[Task objective]
Here are the records. Write out exactly the lines between the one holding "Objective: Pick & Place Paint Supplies" and the one holding "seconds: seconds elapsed", inclusive.

** Opening Records block **

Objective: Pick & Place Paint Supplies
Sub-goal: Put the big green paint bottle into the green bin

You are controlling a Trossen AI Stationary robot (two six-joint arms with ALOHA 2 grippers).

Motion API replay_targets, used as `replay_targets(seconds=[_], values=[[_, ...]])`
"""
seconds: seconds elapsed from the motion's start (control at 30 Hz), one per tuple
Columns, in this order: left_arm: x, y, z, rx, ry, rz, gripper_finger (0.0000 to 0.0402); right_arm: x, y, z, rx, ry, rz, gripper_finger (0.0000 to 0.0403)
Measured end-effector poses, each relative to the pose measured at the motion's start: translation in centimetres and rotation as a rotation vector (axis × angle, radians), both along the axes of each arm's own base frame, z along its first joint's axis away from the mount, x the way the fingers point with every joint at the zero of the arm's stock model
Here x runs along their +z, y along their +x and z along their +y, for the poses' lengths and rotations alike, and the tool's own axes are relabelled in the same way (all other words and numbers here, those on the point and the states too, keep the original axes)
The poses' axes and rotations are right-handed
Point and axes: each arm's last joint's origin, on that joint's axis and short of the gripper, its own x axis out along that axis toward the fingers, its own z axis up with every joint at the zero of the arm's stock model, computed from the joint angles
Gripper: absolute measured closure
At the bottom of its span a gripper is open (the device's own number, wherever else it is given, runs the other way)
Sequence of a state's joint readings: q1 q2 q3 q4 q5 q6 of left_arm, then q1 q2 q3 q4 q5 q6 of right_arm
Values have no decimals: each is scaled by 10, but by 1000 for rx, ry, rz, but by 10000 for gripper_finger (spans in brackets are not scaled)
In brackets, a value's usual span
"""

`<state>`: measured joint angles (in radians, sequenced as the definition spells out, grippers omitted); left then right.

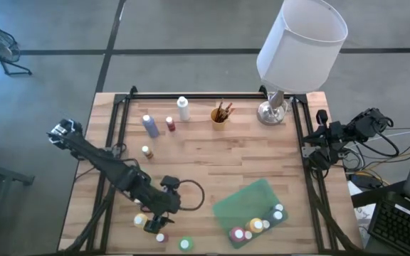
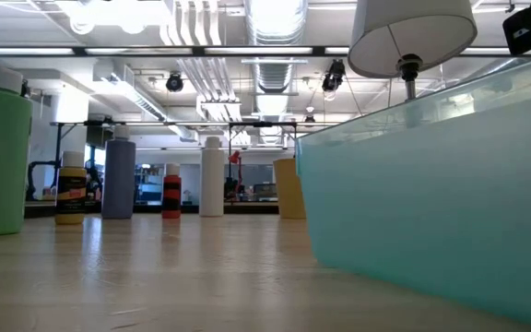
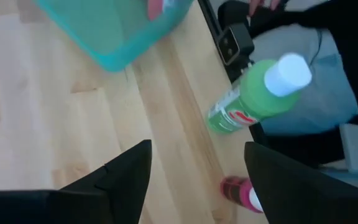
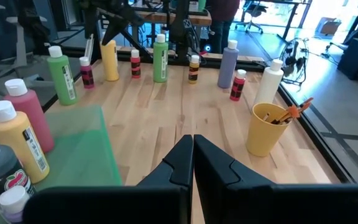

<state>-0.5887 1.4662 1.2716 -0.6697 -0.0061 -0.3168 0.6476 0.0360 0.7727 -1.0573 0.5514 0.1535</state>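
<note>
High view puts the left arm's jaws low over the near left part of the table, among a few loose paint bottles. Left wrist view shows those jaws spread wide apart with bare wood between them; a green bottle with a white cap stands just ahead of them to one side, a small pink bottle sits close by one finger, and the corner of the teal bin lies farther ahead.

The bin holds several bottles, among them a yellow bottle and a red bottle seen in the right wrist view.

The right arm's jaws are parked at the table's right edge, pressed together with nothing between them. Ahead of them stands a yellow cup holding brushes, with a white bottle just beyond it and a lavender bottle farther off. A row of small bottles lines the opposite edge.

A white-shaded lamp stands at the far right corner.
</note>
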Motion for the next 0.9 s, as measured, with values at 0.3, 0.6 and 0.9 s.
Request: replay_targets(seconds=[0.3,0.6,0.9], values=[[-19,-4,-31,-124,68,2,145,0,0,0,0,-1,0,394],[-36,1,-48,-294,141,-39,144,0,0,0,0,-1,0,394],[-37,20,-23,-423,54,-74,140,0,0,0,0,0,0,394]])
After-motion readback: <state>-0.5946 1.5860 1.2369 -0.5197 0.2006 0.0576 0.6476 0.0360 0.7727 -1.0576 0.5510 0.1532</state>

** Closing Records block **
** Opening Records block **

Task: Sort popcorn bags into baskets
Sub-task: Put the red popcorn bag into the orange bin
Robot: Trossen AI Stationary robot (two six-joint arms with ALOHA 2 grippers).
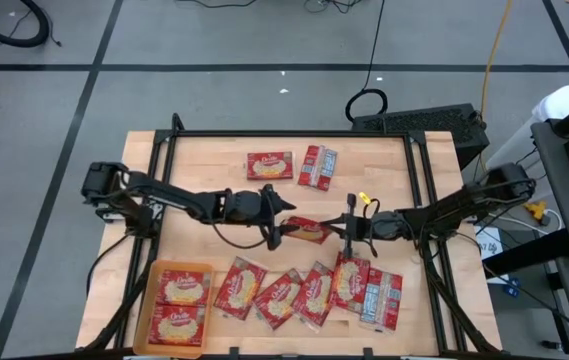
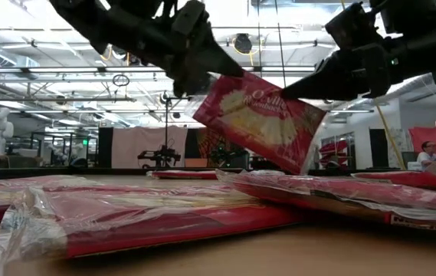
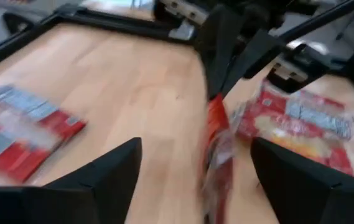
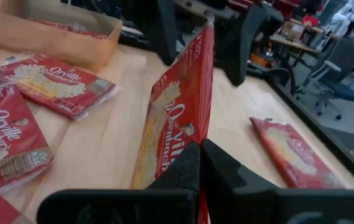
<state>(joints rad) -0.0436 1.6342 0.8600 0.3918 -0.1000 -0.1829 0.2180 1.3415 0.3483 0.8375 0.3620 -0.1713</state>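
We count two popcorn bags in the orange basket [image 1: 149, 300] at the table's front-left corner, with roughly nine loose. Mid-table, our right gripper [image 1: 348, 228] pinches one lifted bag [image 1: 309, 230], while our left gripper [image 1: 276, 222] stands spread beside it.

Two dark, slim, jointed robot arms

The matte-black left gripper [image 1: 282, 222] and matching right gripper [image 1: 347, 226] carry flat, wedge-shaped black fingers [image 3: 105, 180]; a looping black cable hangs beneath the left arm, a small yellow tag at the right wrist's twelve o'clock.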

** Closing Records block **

[Response]
Objective: Pick & Place Paint Supplies
Sub-goal: Put the big green paint bottle into the green bin

You are controlling a Trossen AI Stationary robot (two six-joint arms with ALOHA 2 grippers).

Motion API replay_targets, used as `replay_targets(seconds=[_], values=[[_, ...]])`
"""
seconds: seconds elapsed from the motion's start (control at 30 Hz), one per tuple

Nothing else is needed, and the exercise is over.